Un jour marqué par la fermeture des marchés boursiers européens pour le jour de Pâques et pour la mort du pape François, les principaux taux boursiers des États-Unis commencent une semaine de plus. Le NASDAQ tombe de 3,37% à 15 739 points, le S&P 500 de 3,07% à 5 120 points et le Dow Jones de 2,90% à 38 006 points.

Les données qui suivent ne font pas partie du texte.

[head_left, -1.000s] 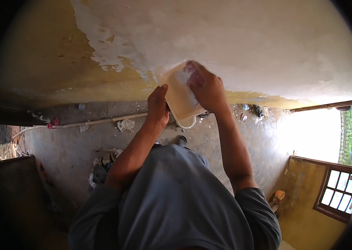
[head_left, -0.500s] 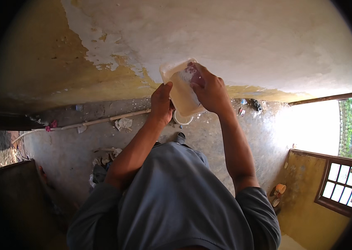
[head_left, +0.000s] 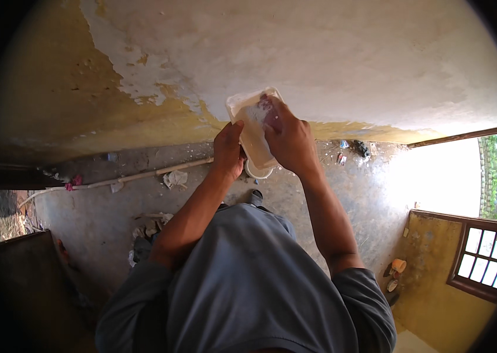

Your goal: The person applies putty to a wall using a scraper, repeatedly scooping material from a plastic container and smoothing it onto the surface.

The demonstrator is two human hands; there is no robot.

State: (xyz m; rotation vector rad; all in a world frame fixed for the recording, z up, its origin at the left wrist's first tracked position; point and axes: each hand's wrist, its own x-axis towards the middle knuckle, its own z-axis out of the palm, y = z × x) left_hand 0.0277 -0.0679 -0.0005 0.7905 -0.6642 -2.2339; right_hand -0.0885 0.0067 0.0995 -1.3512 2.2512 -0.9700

Les pertes répondent à l'incertitude de la guerre commerciale déclenchée par le président américain Donald Trump qui n'arrête pas d'escalader avec la Chine et ses critiques ont été déversées sur le président de la Réserve fédérale (Fed, pour son acronyme en anglais), Jerome Powell.
En parallèle, le dollar suit sa baisse. L'euro est échangé à 1,15 $ par « billet vert '', niveaux qui n'ont pas été observés depuis 2021et accumule une réévaluation contre le dollar de 11% depuis que Trump a assumé la présidence les 20 et 7% janvier depuis le 2 avril dernier, lorsque le locataire de la Maison Blanche a révélé sa stratégie tarifaire.
Les investisseurs étaient en attente de la décision de la Banque centrale d'Europe (BCE) Réduire les taux d'intérêt à 25 points de base vers un dépôt et un taux de facilité de 2,25%. D'un autre côté, les principales opérations de refinancement à 2,40% et la facilité de prêt en 2,65%, bien que l'Institut émetteur ait ensuite averti que les tensions commerciales affecteront négativement les prévisions économiques pour la zone euro.
En ce sens, lors de la conférence de presse après l'annonce de la décision de la BCE, Christine Lagarde a souligné que, Bien que l'entité ne soit pas fixée à un taux de change particulierIl a souligné que les perturbations croissantes du commerce mondial ajoutent plus d'incertitude aux perspectives d'inflation dans la zone euro, ajoutant que la baisse des prix de l'énergie et l'appréciation de l'euro pourraient appuyer sur l'inflation.
Critique envers Fed
De son côté, le président américain Il s'est déchaîné le même jour contre la personne responsable de la politique monétaire américaine En déclarant sur les réseaux sociaux que Jerome Powell « vient toujours trop tard et a tort », ajoutant que « le licenciement de Powell ne peut pas attendre! » De plus, un jour plus tard, la Maison Blanche a reconnu que le licenciement de Powell en tant que président des études de la Réserve fédérale américaine (FED).
« Le président et son équipe continuent d'étudier cette question », a expliqué le conseiller économique de la Maison Blanche, Kevin Hasset, dans les déclarations de la presse, sans donner plus de détails à ce sujet. Le mandat de Jerome Powell en tant que président de la banque centrale américaine s'étend jusqu'en mai 2026, tandis que Son mandat en tant que gouverneur dure jusqu'en février 2028.